[Dar-support] dar + deduplication

Discussion:

Christof Schulze

2012-10-07 10:08:49 UTC

Hello everyone,

this is my first post to this list. While I have searched using gmane I
am not sure whether this has been discussed already.

When saving backups off-site using a slow internet connection the size
of the differential backup files may quickly become an issue as dar will
save the whole file that changed instead of just the bytes that did
actually change.

Say I have a file named foo.txt that is in the initial backup which
contains nothing but the string "hello", then the file is changed such
that the content now reads "hello world" and a differential backup is
run.
foo.txt will be saved again having the content "hello world". However to
completely restore the content it would be sufficient to keep the
knowledge that the file changed and that the missing bit is " world".

Of course it is possible to use this concept (via xdelta or bdelta) on a
complete archive however it gets inefficient when slices and compression
are used.

That is why I wonder whether it is planned to add this feature to dar
itself. Can it be done? Am I missing something?

Regards

Christof

--
() ascii ribbon campaign - against html e-mail
/\ www.asciiribbon.org - against proprietary attachments

yungchin

2012-10-07 17:51:16 UTC

Permalink

Post by Christof Schulze
Of course it is possible to use this concept (via xdelta or bdelta) on a
complete archive however it gets inefficient when slices and compression
are used.
That is why I wonder whether it is planned to add this feature to dar
itself. Can it be done? Am I missing something?

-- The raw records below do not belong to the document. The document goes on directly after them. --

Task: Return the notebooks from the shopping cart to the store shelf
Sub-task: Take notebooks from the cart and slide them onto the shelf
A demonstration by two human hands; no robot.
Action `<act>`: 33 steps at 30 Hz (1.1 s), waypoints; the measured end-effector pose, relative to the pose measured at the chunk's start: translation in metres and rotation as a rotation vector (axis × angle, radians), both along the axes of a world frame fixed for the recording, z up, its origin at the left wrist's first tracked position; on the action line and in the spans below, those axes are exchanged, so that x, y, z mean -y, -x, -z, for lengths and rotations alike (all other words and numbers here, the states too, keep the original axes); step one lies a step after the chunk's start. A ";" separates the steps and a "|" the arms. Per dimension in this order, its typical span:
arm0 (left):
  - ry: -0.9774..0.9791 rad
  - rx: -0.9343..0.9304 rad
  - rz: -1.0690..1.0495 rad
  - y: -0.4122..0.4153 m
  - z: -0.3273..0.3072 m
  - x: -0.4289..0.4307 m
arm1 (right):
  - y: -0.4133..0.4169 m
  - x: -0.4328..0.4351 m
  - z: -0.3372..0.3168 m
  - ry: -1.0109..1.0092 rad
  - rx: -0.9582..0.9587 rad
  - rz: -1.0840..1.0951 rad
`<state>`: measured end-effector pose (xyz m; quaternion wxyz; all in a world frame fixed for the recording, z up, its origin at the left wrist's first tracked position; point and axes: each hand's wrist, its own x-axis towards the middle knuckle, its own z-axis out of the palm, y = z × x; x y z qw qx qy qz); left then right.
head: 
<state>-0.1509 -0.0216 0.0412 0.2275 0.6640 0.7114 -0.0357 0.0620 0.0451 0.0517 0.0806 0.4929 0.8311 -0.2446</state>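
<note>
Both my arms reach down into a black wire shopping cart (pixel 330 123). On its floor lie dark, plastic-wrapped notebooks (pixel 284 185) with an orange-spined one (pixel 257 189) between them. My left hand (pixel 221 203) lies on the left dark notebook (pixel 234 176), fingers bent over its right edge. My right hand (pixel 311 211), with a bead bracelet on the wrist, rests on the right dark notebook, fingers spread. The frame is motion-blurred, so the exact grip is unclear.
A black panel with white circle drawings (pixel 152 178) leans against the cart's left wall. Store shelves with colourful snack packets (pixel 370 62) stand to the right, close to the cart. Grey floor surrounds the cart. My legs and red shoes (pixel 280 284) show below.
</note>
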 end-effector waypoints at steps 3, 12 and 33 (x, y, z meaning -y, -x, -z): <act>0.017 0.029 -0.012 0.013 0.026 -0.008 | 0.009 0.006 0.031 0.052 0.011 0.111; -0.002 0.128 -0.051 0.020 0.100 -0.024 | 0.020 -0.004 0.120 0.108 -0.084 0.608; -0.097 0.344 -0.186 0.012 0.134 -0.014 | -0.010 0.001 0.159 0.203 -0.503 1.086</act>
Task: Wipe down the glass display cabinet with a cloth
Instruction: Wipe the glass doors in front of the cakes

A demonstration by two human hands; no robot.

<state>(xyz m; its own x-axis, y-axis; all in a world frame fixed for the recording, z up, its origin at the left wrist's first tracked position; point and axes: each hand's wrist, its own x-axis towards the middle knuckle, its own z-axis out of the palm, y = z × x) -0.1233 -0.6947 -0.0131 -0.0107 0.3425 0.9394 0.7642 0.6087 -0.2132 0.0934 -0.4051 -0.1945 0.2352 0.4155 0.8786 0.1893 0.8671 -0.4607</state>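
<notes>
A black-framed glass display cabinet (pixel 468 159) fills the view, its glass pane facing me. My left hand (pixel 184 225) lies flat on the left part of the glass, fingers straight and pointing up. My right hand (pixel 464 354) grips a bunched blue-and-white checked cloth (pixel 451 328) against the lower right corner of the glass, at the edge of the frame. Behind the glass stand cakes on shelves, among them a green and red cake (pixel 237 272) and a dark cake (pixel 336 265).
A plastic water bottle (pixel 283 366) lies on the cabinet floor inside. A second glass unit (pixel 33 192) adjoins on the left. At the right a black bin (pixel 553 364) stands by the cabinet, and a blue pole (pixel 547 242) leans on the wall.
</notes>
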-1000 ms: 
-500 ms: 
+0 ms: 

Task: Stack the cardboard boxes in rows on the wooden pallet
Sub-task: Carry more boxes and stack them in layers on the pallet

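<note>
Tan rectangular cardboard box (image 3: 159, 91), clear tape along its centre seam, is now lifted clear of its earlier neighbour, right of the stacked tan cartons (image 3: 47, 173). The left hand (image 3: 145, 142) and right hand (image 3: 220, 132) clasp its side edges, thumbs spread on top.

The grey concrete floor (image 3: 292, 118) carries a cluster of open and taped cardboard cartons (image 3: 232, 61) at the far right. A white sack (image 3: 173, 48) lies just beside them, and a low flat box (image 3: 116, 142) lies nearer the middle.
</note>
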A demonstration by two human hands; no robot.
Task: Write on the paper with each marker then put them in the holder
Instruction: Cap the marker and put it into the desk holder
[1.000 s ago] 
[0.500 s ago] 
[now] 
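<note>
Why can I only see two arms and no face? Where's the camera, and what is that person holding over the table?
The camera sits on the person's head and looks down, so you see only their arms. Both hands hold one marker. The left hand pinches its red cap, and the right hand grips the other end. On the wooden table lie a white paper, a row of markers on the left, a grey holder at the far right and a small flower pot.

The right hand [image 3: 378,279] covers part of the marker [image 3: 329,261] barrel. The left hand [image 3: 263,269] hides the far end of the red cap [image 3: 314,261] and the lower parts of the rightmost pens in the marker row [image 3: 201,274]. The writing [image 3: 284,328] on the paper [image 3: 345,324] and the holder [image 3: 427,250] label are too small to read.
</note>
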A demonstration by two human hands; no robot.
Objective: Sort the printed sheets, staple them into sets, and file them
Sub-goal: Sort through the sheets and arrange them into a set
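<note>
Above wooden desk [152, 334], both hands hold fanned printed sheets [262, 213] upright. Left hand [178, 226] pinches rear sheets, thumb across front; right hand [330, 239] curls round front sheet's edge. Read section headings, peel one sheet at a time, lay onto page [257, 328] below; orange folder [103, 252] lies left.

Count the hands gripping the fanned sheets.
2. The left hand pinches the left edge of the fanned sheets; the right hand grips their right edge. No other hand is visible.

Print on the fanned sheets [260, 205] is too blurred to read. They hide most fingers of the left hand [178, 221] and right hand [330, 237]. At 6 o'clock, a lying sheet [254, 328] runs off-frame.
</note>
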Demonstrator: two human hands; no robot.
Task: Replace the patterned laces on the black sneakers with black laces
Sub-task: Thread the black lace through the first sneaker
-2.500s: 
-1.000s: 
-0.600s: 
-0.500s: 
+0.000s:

Just in case it's useful to you, I've been using dar on top of bup for more than
a year now. You can read more about bup at
https://github.com/bup/bup/blob/master/README.md but here's a very brief
overview:

* dedup is based on matching hashes of chunks of data (it won't actually
dedup your "hello world" example, because the chunks are bigger than that,
but it dedups at relevant sizes)
* chunks are variable-sized, like in rsync (this improves real-world dedup
performance vastly)
* with remote backups, dedup is performed before network transfer

I haven't much time right now so let me just paste a line from my backup
script (where only dar needs to run as root):

sudo dar --create - --noconf --empty-dir --nodump --cache-directory-tagging \
| bup split -r server_name: -n target_branch

Which runs a full backup and stores the dar archive in a bup repository on
"server_name", in a branch called "target_branch". Note that you have to
run dar without compression, because you can't really dedup compressed
data, but bup will by default compress the output after dedup.

Backing up a heavily used laptop with ~35GB of data, and sending about 1
full backup a week, my repository will grow ~100MB a week. This means
I've never had a need to delete any dar archive so far! (which is good, too,
because bup hasn't implemented deleting revisions yet)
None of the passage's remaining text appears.